Computer Aided Drug Design Center, Department of Pharmaceutical Sciences, School of Pharmacy, University of Maryland, Baltimore, Maryland 21201, United States.
J Chem Inf Model. 2024 Oct 14;64(19):7743-7757. doi: 10.1021/acs.jcim.4c01189. Epub 2024 Sep 16.

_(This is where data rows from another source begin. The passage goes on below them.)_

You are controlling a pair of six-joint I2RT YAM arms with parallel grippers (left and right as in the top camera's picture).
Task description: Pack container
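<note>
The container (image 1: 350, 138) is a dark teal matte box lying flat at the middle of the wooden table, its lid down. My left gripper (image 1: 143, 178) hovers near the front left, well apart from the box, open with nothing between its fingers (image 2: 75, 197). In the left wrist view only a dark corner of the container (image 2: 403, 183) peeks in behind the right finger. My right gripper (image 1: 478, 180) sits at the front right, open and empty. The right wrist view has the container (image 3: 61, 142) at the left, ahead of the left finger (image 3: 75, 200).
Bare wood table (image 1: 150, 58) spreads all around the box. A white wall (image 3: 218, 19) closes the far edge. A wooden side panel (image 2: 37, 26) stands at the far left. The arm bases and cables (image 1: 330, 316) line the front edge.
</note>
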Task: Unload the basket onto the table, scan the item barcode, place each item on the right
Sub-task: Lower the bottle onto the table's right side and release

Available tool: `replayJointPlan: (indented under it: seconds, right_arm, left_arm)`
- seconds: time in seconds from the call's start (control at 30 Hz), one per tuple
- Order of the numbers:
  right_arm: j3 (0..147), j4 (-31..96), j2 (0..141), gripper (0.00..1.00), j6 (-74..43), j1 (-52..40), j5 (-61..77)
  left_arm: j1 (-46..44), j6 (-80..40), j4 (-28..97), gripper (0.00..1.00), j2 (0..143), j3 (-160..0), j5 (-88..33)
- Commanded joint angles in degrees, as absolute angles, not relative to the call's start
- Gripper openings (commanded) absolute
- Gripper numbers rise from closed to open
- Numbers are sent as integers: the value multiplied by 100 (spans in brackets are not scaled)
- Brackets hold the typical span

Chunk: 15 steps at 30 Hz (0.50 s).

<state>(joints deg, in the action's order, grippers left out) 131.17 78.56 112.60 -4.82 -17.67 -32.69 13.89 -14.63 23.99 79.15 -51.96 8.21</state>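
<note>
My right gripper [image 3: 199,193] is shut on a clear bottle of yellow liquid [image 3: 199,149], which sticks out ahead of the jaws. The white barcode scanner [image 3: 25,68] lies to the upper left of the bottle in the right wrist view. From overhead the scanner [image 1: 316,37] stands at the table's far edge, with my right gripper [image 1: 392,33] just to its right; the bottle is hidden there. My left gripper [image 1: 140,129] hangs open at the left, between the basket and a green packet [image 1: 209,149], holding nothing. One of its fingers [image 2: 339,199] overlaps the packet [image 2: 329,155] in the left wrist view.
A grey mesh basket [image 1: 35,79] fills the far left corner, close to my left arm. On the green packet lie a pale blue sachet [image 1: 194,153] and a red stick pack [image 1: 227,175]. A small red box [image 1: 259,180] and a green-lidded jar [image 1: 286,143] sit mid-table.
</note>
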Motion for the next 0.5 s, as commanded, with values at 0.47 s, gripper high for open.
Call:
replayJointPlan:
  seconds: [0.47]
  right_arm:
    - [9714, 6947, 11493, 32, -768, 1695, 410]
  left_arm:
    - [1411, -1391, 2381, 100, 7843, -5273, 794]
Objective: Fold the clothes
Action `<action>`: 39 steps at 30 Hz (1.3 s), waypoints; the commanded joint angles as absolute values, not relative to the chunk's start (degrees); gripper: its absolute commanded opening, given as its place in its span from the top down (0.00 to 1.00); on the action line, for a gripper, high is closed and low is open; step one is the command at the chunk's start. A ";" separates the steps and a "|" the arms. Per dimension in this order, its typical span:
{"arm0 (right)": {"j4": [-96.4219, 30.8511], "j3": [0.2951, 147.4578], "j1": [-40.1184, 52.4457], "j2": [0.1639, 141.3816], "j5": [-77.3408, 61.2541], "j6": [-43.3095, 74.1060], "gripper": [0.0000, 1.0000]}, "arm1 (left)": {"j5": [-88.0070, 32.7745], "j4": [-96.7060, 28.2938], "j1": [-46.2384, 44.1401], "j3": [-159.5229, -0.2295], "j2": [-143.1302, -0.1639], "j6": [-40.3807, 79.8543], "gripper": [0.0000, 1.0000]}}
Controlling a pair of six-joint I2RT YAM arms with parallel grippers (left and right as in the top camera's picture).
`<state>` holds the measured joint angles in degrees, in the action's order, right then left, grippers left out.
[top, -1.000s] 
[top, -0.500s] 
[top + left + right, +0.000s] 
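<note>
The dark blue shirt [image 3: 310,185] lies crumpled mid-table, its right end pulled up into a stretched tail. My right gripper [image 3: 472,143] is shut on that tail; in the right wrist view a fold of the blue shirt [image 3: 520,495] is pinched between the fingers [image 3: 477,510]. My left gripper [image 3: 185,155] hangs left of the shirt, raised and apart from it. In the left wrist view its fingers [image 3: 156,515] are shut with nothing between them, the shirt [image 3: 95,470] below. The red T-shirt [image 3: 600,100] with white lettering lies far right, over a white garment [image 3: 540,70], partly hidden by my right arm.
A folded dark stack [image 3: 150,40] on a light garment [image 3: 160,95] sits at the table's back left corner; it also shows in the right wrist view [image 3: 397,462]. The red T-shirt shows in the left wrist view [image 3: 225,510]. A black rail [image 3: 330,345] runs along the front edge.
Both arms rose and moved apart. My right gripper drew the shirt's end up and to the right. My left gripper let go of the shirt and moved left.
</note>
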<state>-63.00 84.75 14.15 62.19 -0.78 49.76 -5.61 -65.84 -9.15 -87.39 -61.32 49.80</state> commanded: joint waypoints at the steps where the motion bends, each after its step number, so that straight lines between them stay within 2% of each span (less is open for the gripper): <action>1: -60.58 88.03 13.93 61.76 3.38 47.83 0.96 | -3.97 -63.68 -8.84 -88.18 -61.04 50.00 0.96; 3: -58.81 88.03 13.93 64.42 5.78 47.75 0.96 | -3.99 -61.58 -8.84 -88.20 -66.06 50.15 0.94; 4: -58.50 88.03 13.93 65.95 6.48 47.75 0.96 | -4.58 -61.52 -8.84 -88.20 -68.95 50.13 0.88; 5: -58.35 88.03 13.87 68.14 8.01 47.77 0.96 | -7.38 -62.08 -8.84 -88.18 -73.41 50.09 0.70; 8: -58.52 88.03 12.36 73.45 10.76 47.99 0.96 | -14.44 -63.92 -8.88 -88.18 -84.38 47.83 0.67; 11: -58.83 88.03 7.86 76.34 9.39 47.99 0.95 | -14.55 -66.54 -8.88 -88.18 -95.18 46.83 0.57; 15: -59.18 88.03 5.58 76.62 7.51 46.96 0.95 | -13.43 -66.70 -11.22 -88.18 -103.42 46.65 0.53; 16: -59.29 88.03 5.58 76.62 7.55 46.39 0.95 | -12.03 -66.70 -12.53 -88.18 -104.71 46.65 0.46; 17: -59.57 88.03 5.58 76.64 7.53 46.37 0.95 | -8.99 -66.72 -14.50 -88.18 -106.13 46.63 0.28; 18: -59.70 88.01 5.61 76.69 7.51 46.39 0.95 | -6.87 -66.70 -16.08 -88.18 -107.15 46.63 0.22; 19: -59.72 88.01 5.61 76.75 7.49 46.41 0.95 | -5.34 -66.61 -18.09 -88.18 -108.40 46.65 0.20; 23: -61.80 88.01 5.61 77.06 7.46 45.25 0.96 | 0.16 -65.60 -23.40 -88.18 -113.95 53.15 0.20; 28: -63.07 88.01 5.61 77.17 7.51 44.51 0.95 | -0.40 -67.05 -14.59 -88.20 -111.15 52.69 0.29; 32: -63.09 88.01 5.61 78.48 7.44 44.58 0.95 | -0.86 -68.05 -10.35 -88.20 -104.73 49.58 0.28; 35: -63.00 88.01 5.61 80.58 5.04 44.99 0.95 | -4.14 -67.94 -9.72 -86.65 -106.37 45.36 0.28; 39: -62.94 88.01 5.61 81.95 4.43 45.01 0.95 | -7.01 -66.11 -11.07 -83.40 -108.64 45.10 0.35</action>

Identifying druggable binding sites on proteins is an important and challenging problem, particularly for cryptic, allosteric binding sites that may not be obvious from X-ray, cryo-EM, or predicted structures. The Site-Identification by Ligand Competitive Saturation (SILCS) method accounts for the flexibility of the target protein using all-atom molecular simulations that include various small molecule solutes in aqueous solution. During the simulations, the combination of protein flexibility and comprehensive sampling of the water and solute spatial distributions can identify buried binding pockets absent in experimentally determined structures. Previously, we reported a method for leveraging the information in the SILCS sampling to identify binding sites (termed Hotspots) of small mono- or bicyclic compounds, a subset of which coincide with known binding sites of drug-like molecules. Here, we build on that physics-based approach and present a ML model for ranking the Hotspots according to the likelihood they can accommodate drug-like molecules (e.g., molecular weight >200 Da). In the independent validation set, which includes various enzymes and receptors, our model recalls 67% and 89% of experimentally validated ligand binding sites in the top 10 and 20 ranked Hotspots, respectively. Furthermore, we show that the model's output Decision Function is a useful metric to predict binding sites and their potential druggability in new targets. Given the utility the SILCS method for ligand discovery and optimization, the tools presented represent an important advancement in the identification of orthosteric and allosteric binding sites and the discovery of drug-like molecules targeting those sites.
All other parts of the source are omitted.